Danny Gonzales

Current position
- Title: Defensive coordinator
- Team: Arizona
- Conference: Big 12

Biographical details
- Born: January 13, 1976 (age 50) Albuquerque, New Mexico, U.S.

Playing career
- 1994–1998: New Mexico
- Positions: Punter, safety

Coaching career (HC unless noted)
- 1999–2002: New Mexico (GA)
- 2006–2008: New Mexico (S/ST)
- 2011–2016: San Diego State (S)
- 2017: San Diego State (DC/S)
- 2018: Arizona State (DC)
- 2019: Arizona State (AHC/DC)
- 2020–2023: New Mexico
- 2024: Arizona (LB/ST)
- 2025–present: Arizona (DC)

Administrative career (AD unless noted)
- 2003–2005: New Mexico (video coordinator)

Head coaching record
- Overall: 11–32

= Danny Gonzales =

American football player and coach (born 1976)

Daniel Ray Gonzales (born January 13, 1976) is an American football coach and former player. He is the defensive coordinator at the University of Arizona, a position he has held since 2024. He previously was the head football coach at the University of New Mexico from 2020 to 2023. Prior to 2018, Gonzales had spent his college coaching career on Rocky Long's staffs at the University of New Mexico and San Diego State University.

==Playing career==
Gonzales attended University of New Mexico, where he was a three-year letterman for the New Mexico Lobos at punter and safety. As a senior, he won the Chuck Cumming Memorial award for morale and spirit, and the Lobo Club Award for unselfish devotion to the team.

==Coaching career==
Following his playing career, Gonzales joined the coaching staff at the New Mexico as a graduate assistant from 1999 to 2002. He served as the team's video coordinator from 2003 to 2005. He was then promoted to a full-time assistant, coaching the team's safeties, kickers, punters and long snappers from 2006 to 2008.

In 2011, Gonzales joined Rocky Long's staff at San Diego State University. He coached the safeties for six seasons, before being promoted to defensive coordinator prior to the 2017 season. He continued to coach the safeties.
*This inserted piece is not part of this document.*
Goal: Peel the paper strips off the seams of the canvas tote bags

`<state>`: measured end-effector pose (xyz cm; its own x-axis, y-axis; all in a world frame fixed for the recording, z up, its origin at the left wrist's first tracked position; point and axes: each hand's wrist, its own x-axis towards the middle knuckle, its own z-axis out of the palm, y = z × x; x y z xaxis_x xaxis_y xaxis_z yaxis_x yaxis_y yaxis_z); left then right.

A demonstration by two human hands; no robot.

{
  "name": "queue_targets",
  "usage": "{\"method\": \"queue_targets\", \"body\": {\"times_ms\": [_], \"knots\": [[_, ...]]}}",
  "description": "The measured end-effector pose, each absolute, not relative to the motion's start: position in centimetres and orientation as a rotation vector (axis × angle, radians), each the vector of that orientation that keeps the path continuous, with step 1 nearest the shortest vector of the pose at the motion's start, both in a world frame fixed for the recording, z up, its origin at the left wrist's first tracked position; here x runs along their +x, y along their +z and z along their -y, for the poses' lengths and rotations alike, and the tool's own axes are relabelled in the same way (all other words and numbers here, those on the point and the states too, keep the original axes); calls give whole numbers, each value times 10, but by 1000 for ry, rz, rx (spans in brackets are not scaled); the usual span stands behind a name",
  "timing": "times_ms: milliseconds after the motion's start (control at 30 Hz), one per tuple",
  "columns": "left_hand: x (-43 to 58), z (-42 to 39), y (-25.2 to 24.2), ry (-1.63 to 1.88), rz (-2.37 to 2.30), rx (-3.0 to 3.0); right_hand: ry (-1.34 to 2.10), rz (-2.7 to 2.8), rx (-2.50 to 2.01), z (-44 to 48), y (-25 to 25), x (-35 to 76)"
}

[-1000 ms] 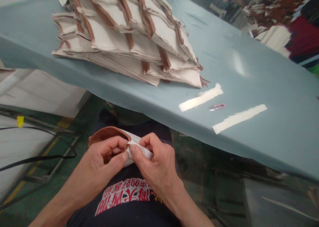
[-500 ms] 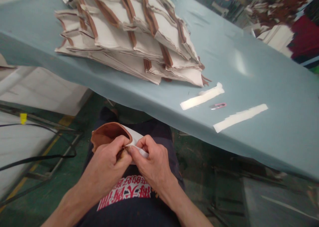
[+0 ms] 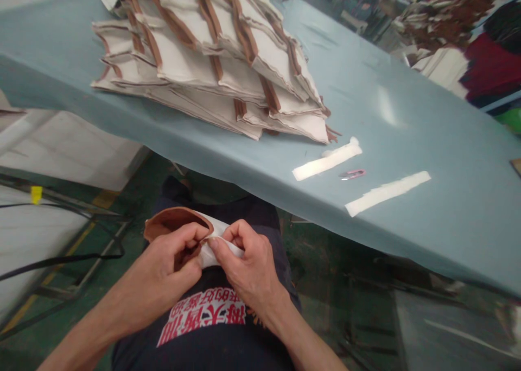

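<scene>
Above my lap is a rolled, tube-like fabric piece, brown on the inside and white on the outside, its open mouth facing left. My left hand has its curled fingers at the lower edge of that mouth; the fingertips are partly hidden inside the brown fold. Close beside it, my right hand pinches the white layer at the rim between thumb and fingers. The two hands are nearly touching. A dark apron with red and white lettering lies under them.
On the blue-green table is a large stack of white fabric pieces with brown strips. Nearer its front edge lie a white strip, pink-handled thread snips and another white strip. A metal frame with a black cable stands left.
My left thumb and fingers have spread slightly and shifted down-left from the pinch point. My right hand keeps its hold. The view has shifted a little.
</scene>
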<state>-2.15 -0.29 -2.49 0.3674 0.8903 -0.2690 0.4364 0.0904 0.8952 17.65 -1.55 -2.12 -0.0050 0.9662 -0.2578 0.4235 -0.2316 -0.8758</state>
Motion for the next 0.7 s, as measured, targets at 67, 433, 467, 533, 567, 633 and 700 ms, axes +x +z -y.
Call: {"method": "queue_targets", "body": {"times_ms": [67,433,467,533,567,633,700], "knots": [[-20,1,-17,537,-1262,1544,1239,1418,-1674,15,-19,176],[-3,-9,4,743,-1280,1669,1490,1211,-1505,15,-13,178],[-1,-8,5,753,-1284,1674,1529,1181,-1475,15,-13,178],[3,-4,7,793,-1320,1687,1579,1122,-1428,14,-13,178],[4,-2,7,811,-1345,1697,1608,1090,-1410,14,-13,177],[6,2,7,840,-1379,1727,1722,1002,-1367,13,-11,176],[6,7,4,830,-1369,1734,1882,896,-1315,11,-11,177]]}}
In 2018, Gonzales was hired as a part of Herm Edwards' first staff at Arizona State University to serve as the defensive coordinator.

On December 17, 2019, Gonzales was hired as the Lobo's new head coach, replacing Bob Davie.

On November 25, 2023, Gonzales was relieved from his position at the University of New Mexico after serving as head coach for four years.

On January 25, 2024, Gonzales was hired to join Brent Brennan and the University of Arizona as the special teams coordinator and linebackers coach.

==Head coaching record==

| Year | Team | Overall | Conference | Standing | Bowl/playoffs |
New Mexico Lobos (Mountain West Conference) (2020–2023)
| 2020 | New Mexico | 2–5 | 2–5 | T–7th |  |
| 2021 | New Mexico | 3–9 | 1–7 | 6th (Mountain) |  |
| 2022 | New Mexico | 2–10 | 0–8 | 6th (Mountain) |  |
| 2023 | New Mexico | 4–8 | 2–6 | T–10th |  |
| New Mexico: |  | 11–32 | 5–26 |  |  |  |  |  |
| Total: |  | 11–32 |  |  |  |  |  |  |  |

==Personal life==
Gonzales, an Albuquerque, New Mexico native, is a 1998 graduate of the University of New Mexico where he earned his bachelor's degree in business administration and general management, and his master's degree in physical education and recreation. He and his wife, Sandra, have four children: Cole, Jake, Chloe and Abby.